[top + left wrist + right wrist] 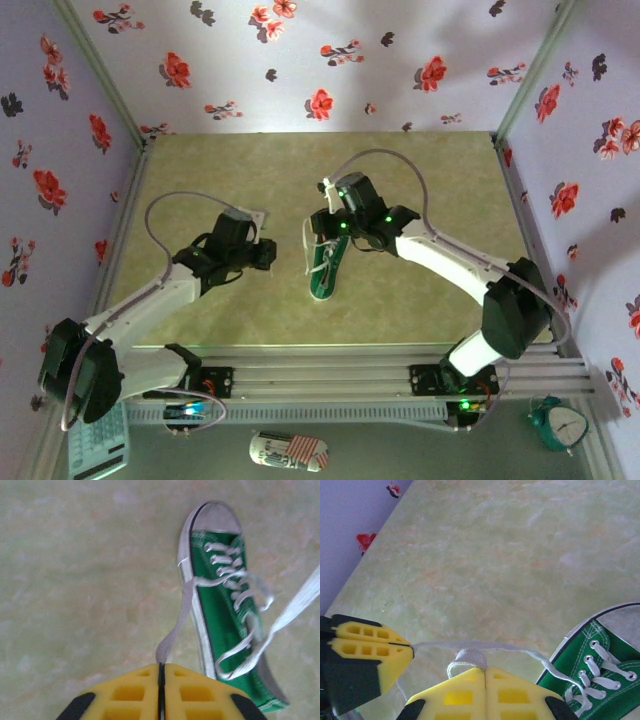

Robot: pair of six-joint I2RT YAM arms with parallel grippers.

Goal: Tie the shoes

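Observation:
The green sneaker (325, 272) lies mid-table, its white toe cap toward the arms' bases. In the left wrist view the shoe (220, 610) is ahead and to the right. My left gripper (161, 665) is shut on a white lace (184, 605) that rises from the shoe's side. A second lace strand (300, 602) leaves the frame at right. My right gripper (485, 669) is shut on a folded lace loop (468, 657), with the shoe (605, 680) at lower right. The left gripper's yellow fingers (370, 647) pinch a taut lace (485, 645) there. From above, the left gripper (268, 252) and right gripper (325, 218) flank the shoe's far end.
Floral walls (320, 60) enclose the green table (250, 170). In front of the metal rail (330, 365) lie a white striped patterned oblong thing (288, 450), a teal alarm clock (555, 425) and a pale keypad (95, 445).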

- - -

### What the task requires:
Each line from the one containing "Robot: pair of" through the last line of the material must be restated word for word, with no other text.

### Result:
Robot: pair of six-joint I2RT YAM arms with parallel grippers.

Goal: Tie the shoes

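Observation:
The green sneaker (325, 272) lies mid-table, its white toe cap toward the arms' bases. In the left wrist view the shoe (220, 610) is ahead and to the right. My left gripper (161, 665) is shut on a white lace (184, 605) that rises from the shoe's side. A second lace strand (300, 602) leaves the frame at right. My right gripper (485, 669) is shut on a folded lace loop (468, 657), with the shoe (605, 680) at lower right. The left gripper's yellow fingers (370, 647) pinch a taut lace (485, 645) there. From above, the left gripper (268, 252) and right gripper (325, 218) flank the shoe's far end.
Floral walls (320, 60) enclose the green table (250, 170). In front of the metal rail (330, 365) lie a white striped patterned oblong thing (288, 450), a teal alarm clock (555, 425) and a pale keypad (95, 445).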

This output has been written out in full.